As demais variáveis, como estado civil da mãe (estadocivilmae24) e classe social (abepcat36), não apresentaram associação estatisticamente significativa no modelo final, sugerindo que seu efeito pode ser menos direto ou explicado por outros fatores incluídos na análise.

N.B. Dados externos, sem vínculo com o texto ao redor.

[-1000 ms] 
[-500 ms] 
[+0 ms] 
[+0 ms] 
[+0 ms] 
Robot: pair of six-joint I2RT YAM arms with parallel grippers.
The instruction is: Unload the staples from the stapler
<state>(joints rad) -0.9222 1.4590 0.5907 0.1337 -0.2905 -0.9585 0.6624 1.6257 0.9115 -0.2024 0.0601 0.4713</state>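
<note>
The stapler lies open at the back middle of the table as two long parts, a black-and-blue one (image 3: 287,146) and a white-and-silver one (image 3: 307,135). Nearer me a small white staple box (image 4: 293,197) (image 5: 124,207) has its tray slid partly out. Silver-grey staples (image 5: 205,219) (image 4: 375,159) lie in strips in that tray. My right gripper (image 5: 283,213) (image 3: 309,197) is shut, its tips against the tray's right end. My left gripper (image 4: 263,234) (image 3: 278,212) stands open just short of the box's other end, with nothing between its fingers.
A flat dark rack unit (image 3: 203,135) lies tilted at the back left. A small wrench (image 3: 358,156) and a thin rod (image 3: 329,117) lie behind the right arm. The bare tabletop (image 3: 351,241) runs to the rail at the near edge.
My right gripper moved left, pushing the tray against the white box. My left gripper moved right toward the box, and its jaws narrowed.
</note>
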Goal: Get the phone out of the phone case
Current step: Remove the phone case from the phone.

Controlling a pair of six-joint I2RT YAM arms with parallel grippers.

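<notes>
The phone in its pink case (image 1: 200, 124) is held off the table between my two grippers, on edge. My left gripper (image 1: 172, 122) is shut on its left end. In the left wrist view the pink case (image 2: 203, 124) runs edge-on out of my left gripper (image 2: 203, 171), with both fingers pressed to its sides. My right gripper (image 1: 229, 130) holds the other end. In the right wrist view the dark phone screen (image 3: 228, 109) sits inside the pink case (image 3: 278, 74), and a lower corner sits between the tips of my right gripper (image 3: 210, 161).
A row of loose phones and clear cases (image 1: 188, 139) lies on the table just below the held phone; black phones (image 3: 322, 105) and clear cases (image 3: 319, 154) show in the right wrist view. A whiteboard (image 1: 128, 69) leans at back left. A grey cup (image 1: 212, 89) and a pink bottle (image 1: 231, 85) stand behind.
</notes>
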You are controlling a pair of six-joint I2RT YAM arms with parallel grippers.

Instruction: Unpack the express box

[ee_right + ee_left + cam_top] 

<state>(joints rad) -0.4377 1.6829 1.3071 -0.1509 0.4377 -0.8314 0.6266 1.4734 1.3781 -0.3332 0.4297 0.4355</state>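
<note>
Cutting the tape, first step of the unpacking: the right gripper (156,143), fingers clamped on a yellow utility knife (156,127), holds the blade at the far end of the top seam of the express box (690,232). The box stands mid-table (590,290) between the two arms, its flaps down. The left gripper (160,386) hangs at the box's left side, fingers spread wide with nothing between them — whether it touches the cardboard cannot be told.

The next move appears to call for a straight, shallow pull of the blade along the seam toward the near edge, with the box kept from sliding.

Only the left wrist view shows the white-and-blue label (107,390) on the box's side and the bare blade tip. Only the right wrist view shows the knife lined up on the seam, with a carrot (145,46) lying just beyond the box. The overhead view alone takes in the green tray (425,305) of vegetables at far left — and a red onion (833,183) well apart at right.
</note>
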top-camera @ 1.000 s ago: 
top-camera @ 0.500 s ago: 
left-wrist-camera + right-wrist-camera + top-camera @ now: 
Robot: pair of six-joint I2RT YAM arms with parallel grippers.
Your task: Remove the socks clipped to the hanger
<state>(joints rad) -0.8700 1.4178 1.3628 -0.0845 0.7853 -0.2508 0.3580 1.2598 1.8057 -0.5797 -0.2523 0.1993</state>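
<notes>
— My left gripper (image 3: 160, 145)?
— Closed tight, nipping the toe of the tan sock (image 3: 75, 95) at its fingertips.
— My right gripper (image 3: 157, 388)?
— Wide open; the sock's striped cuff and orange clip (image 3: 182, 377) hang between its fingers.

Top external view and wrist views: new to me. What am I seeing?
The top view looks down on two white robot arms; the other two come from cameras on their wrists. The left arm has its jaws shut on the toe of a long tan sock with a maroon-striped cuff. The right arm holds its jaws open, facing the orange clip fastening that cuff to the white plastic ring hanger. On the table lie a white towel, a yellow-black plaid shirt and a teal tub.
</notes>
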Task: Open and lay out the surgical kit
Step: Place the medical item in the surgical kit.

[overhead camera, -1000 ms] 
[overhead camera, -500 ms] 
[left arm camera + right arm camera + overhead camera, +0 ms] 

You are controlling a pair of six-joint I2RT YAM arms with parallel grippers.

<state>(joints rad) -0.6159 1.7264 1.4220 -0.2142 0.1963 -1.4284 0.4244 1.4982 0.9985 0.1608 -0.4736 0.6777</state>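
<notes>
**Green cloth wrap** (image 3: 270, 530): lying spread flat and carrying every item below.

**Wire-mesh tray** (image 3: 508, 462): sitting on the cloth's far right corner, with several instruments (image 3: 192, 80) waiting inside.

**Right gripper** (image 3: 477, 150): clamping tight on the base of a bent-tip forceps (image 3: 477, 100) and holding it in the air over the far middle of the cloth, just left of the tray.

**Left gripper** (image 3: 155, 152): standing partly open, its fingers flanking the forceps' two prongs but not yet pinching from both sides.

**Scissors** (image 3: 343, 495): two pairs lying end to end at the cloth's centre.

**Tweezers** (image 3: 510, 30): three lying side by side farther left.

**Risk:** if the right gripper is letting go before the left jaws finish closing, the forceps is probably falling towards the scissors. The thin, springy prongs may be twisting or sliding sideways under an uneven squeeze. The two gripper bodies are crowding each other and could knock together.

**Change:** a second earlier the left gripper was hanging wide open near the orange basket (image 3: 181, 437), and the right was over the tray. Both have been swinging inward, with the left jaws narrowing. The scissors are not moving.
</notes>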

Para uma interpretação mais visual, o Forest Plot abaixo mostra os Odds Ratios e seus intervalos de confiança de 95%. Se um intervalo de confiança (a linha horizontal) não cruza a linha vertical em 1, o efeito da variável é estatisticamente significativo.

Code
# Preparar dados para o Forest Plot, filtrando apenas os coeficientes da média (mean)
# e excluindo o intercepto para focar nos preditores.
coef_df_beta_final <- broom::tidy(modelo_beta_hier_refinado, conf.int = TRUE, exponentiate = TRUE) %>%
  dplyr::filter(component == "mean" & term != "(Intercept)")

# Criar o gráfico
ggplot(coef_df_beta_final, aes(x = estimate, y = reorder(term, estimate))) +
  geom_vline(xintercept = 1, linetype = "dashed", colour = "grey50") +
  geom_errorbarh(aes(xmin = conf.low, xmax = conf.high), height = 0.2, colour = "grey30", linewidth = 0.7) +
  geom_point(size = 2.5, colour = "black") +
  theme_minimal(base_size = 11) +
  labs(
    title = "Efeito das Variáveis na Qualidade de Vida (Odds Ratios)",
    subtitle = "Intervalos de confiança de 95%",
    x = "Odds Ratio (OR)",
    y = NULL
  ) +
  theme(
    panel.grid.major.y = element_blank(),
    panel.grid.minor = element_blank(),
    plot.title = element_text(face = "bold")
  )

Forest Plot dos Odds Ratios do Modelo Beta Hierárquico Final

No gráfico, podemos ver claramente que os intervalos de confiança para telalimitetempocat36 e classmfbal36 estão inteiramente à direita da linha do “1”, confirmando visualmente sua associação positiva e significativa com a qualidade de vida. As demais variáveis, por outro lado, têm intervalos que cruzam a linha do “1”, indicando que seus efeitos não são estatisticamente distinguíveis de zero no contexto deste modelo.

13 Conclusão Final

Este estudo se propôs a investigar os fatores associados à qualidade de vida de crianças aos 36 meses. Após uma análise descritiva inicial, ficou claro que a natureza da nossa variável resposta (o escore PedsQL Global) exigia uma abordagem estatística mais sofisticada que a regressão linear tradicional. A distribuição assimétrica e limitada do escore nos levou a adotar a Regressão Beta, um modelo mais robusto e adequado para este tipo de dado.

A construção de um modelo hierárquico, baseado em blocos teóricos, permitiu uma análise criteriosa e revelou os fatores de maior impacto. Nossos resultados finais indicam de forma consistente que:

  • Hábitos parentais importam: A imposição de limites no tempo de uso de telas emergiu como o preditor mais forte de uma melhor qualidade de vida.
  • O desenvolvimento é chave: Crianças com desenvolvimento motor fino adequado à idade também apresentaram, de forma significativa, uma melhor qualidade de vida.
  • Fatores a observar: A via de parto surgiu como uma tendência estatística, sugerindo uma possível associação que pode ser explorada em futuras pesquisas.

Em suma, os achados desta análise reforçam a importância da intervenção parental ativa nos hábitos digitais das crianças e destacam a conexão intrínseca entre o desenvolvimento motor e o bem-estar geral. Estes resultados fornecem evidências valiosas para profissionais de saúde, pais e educadores sobre os fatores que podem promover uma melhor qualidade de vida na primeira infância.